If he does the job that he was hired to do, he will have earned whatever money it is that Hayes is paying him. If he does not, methinks Hayes will make the appropriate decision and fire him.
Hayes, to be sure, has not hesitated to make major changes in her two full seasons as primary owner of the Fighting Falcons.
She gassed National Hockey League legend Ernie Hicke as coach-general midway through the Fighting Falcons first season, the 2010-11 campaign, and replaced him with Warren (as coach) and Marty Haddad (as GM.) Haddad parted ways with the team before the start of the 2011-12 season and Warren added the GM position to his coaching duties.

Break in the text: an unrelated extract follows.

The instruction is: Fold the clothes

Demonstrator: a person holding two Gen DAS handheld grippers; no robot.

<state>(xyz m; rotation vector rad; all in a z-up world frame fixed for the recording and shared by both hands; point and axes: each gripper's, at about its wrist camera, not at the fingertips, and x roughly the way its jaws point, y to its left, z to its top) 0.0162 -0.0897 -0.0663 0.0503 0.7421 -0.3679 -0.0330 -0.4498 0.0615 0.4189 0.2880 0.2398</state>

Now Warren is out and Shannon is in charge.
Without question, Shannon has a big job ahead of him as Warren's replacement.
But Shannon has an advantage over Warren in that the Fighting Falcons will be his main focus. Warren, on the other hand, juggled his full-time job with the City of Port Huron with his Fighting Falcons duties.
One area in which Hayes wants Shannon to improve on is moving players to the National Collegiate Athletic Association level, particularly Division 1.
Only one Fighting Falcon has a D1 deal -- 1994 birth year forward Brett D'Andrea. And it should be noted that D'Andrea -- an Ontario Hockey League draft pick of the Soo Greyhounds -- committed to the Bowling Green University Falcons in the spring of 2011 before he was tendered by Port Huron.
Shannon, when we spoke on Tuesday, returned my call shortly after getting off the phone with 1991 birth year goalie Peter Megariotis.
The 6-foot-2, 200 lb. Megariotis, who helped Port Huron win the NAHL North Division crown with a regular-season record of 19-8-1 to go with a 2.52 goals against average and .905 save percentage, still does not have a college deal in place for the 2012-13 season.
"We're trying to help Peter find a good college to go to and play hockey," said Shannon. "You would think with the season he had that Peter would have a place to play by now."
Hayes was not shy in hiding her displeasure that Megariotis still does not have a commitment for the 2012-13 season with his junior eligibility having expired.
"It's nice to win and it's great that we won a championship in our second season in the NAHL," Hayes said evenly. "But my number one reason for buying an NAHL team was to help players move to the next level. That is and always will be our mandate as long as I am the owner of the Port Huron Fighting Falcons."